> _Problem description_:
Print the listing exactly as it stands, and skip any pictures in it.

> _Dataset extract_:
[Start of Attachment]
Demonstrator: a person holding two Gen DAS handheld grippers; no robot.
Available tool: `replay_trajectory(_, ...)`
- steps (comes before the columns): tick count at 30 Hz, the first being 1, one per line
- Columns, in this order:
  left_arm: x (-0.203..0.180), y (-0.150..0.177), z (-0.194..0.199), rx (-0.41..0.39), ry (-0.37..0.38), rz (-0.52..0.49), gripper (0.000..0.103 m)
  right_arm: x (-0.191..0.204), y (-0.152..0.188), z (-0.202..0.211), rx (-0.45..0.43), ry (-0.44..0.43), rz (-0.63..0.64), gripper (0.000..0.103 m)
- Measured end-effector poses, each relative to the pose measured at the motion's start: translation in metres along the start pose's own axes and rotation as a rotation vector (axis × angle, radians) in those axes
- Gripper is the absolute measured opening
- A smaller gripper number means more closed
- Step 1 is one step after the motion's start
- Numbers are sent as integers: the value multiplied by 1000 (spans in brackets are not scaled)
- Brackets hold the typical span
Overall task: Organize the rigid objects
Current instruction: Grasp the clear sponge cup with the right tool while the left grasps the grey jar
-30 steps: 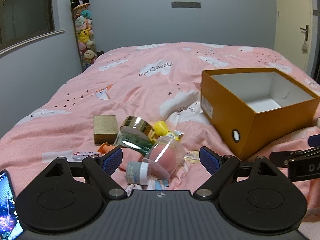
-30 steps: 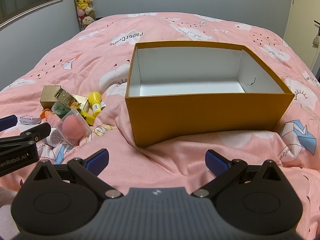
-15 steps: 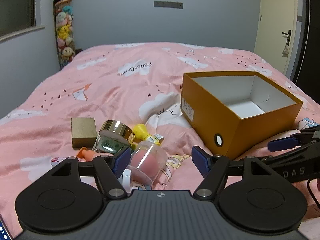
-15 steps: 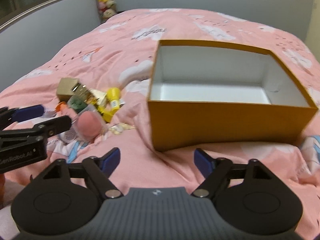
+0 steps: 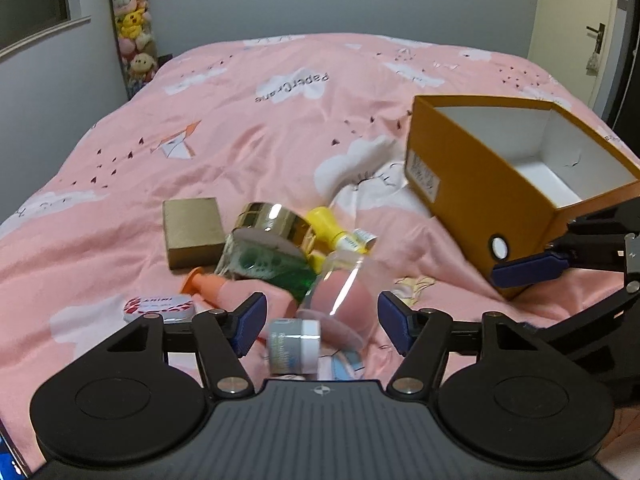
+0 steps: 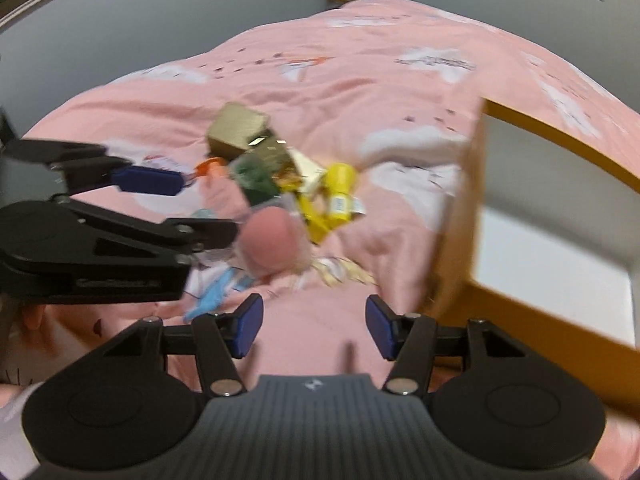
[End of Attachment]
> _Response for this exercise_:
Demonstrator: a person holding two Gen DAS handheld grippers; no robot.
Available tool: `replay_trajectory(_, ...)`
- steps (comes before the columns): tick count at 30 Hz, the first being 1, one per line
- Columns, in this order:
  left_arm: x (-0.203..0.180), y (-0.150..0.177), z (-0.194..0.199), rx (-0.41..0.39), ry (-0.37..0.38), rz (-0.52..0.49), gripper (0.000..0.103 m)
  right_arm: x (-0.191..0.204), y (-0.152..0.188), z (-0.202..0.211), rx (-0.45..0.43), ry (-0.44..0.43), rz (-0.63..0.64), gripper (0.000..0.103 m)
- Measured end-effector poses, each relative to the pose measured at the motion's start: translation in metres along the start pose's own axes and rotation as a rotation vector (axis × angle, radians) in those axes
- Gripper is the absolute measured opening
- A smaller gripper number means more closed
- Step 1 is one step after the motion's start
- Numbers are sent as integers: the value multiplied by 1000 (spans in brackets are not scaled)
- Brackets hold the typical span
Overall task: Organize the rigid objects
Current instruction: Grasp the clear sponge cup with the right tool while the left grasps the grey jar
-30 steps: 
-30 steps: 
-15 steps: 
-15 steps: 
+0 steps: 
+0 steps: 

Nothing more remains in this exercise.